What one thing could you do that would help the poor? That's the question that we asked people outside Waterloo station. At first there was a lot of "umming" and "erring". But it's a question that prompted deep thought in young and old alike. Helplessness soon changed to tangible ideas.
"Growing my own food at home so that there is more food to go around," said one. "I try to buy fairly traded products," said another. "Campaigning would be a good thing - to try to lobby the government," said a third.
This year, Micah Challenge is calling on Christians around the world to remember the poor and through their remembrance to commit to doing one thing that will make a difference to the 1.7 billion people who live on less than 70p per day. That can be anything from lobbying their MP, buying fairly traded products, giving to charity or praying.
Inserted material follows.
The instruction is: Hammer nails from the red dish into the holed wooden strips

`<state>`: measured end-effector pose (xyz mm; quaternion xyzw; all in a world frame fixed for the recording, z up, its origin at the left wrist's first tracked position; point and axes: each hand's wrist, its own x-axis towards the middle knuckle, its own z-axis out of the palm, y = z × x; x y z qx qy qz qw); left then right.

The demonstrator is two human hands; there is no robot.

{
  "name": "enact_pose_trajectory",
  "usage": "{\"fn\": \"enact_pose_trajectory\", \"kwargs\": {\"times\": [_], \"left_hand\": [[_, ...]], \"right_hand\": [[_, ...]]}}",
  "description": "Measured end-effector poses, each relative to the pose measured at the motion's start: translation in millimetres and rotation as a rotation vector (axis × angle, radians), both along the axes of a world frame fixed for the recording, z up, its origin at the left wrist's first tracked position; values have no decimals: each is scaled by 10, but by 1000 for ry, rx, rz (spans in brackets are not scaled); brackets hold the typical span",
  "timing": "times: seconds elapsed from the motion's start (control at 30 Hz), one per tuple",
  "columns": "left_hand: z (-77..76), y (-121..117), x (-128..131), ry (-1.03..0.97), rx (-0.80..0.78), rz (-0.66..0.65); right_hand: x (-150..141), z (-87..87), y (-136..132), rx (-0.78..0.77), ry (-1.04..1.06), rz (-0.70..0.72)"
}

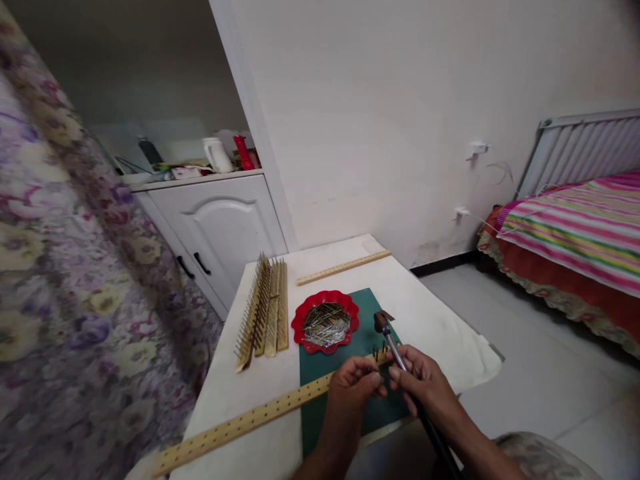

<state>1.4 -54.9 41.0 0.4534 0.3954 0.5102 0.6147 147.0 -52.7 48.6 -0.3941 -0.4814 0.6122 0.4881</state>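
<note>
A long wooden strip (260,417), drilled with a row of holes, lies slantwise over a green mat (350,363) on the white table (440,320); a few dark nails (380,349) stand upright at its far end. The left hand (356,385) rests on the strip, its fingertips pinched together, probably on a nail, though it is too small to be sure. The right hand (425,383), just beside it at three o'clock, is closed around the handle of a small hammer (386,328), whose head hangs above the nails. At eleven o'clock from the hands sits a red dish (326,323) full of nails; at ten o'clock lie finished nailed strips (265,310); at twelve o'clock, a bare strip (343,267).
</note>
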Motion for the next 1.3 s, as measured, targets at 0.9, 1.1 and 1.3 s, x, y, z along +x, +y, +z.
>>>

Archbishop backs Micah Challenge
"Remembering the poor is not simply asking us to give them a thought from time to time," says the Archbishop of Canterbury, Dr Rowan Williams.
"Remembrance is a real and active thing. Our remembrance must be a renewal of relationship. We can ask ourselves what we can do to renew this relationship. It may be looking at ethical trading, at our habits of purchasing and consumption and by prayer at every level. So remember, remember what God has asked, remember what we can do. We can make the difference that God wants us to make."
The initiative started in June. But what can it achieve? What difference does doing one small thing really make? According to Micah Challenge UK's Executive Director Andy Clasper, the aim is simple. "We want to see justice, where everyone has enough," he says. "The world is moving on at a pace and all of our efforts seem to be focused on economic progress, but that's not shared equally around the world. More than 1 billion people are being left behind.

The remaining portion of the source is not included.